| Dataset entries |
----

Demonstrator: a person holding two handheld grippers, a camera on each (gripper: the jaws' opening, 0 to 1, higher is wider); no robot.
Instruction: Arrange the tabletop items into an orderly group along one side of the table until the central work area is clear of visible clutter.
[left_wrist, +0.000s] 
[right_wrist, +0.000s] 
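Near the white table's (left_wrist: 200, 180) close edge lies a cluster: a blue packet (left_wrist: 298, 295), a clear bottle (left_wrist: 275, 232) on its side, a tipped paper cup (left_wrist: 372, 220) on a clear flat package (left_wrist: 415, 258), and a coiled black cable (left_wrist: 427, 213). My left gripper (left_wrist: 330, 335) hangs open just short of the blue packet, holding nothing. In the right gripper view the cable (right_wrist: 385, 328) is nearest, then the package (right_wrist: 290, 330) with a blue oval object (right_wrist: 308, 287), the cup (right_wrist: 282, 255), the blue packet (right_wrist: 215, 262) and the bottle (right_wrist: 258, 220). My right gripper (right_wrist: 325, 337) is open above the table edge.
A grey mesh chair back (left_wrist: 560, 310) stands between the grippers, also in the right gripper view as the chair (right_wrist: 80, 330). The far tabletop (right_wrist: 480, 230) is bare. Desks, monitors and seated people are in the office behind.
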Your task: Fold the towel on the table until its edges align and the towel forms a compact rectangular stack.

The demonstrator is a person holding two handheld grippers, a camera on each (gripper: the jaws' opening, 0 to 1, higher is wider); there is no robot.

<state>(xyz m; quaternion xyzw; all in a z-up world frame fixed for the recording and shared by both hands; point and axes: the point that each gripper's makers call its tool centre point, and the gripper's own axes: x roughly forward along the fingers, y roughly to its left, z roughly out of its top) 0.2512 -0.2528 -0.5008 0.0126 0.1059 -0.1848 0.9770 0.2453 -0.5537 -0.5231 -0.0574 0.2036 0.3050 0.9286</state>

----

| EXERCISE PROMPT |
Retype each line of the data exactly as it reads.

| RESULT OF THE TASK |
Demonstrator: a person holding two handheld grippers, a camera on each (gripper: the jaws' opening, 0 to 1, higher is wider); no robot.
Instruction: Arrange the tabletop items into an orderly group along one side of the table until the central work area is clear of visible clutter.
[left_wrist, +0.000s] 
[right_wrist, +0.000s] 
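Near the white table's (left_wrist: 200, 180) close edge lies a cluster: a blue packet (left_wrist: 298, 295), a clear bottle (left_wrist: 275, 232) on its side, a tipped paper cup (left_wrist: 372, 220) on a clear flat package (left_wrist: 415, 258), and a coiled black cable (left_wrist: 427, 213). My left gripper (left_wrist: 330, 335) hangs open just short of the blue packet, holding nothing. In the right gripper view the cable (right_wrist: 385, 328) is nearest, then the package (right_wrist: 290, 330) with a blue oval object (right_wrist: 308, 287), the cup (right_wrist: 282, 255), the blue packet (right_wrist: 215, 262) and the bottle (right_wrist: 258, 220). My right gripper (right_wrist: 325, 337) is open above the table edge.
A grey mesh chair back (left_wrist: 560, 310) stands between the grippers, also in the right gripper view as the chair (right_wrist: 80, 330). The far tabletop (right_wrist: 480, 230) is bare. Desks, monitors and seated people are in the office behind.
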Your task: Fold the towel on the table until its edges align and the towel forms a compact rectangular stack.

The demonstrator is a person holding two handheld grippers, a camera on each (gripper: the jaws' opening, 0 to 1, higher is wider); there is no robot.

<state>(xyz m; quaternion xyzw; all in a z-up world frame fixed for the recording and shared by both hands; point and axes: the point that each gripper's makers call its tool centre point, and the gripper's own axes: x roughly forward along the fingers, y roughly to its left, z roughly out of its top) 0.2512 -0.2528 -0.5008 0.0126 0.1059 -0.1848 0.9770 0.2453 -0.5537 -0.5231 -0.0574 0.2036 0.3050 0.9286</state>

The exercise requires no additional answer.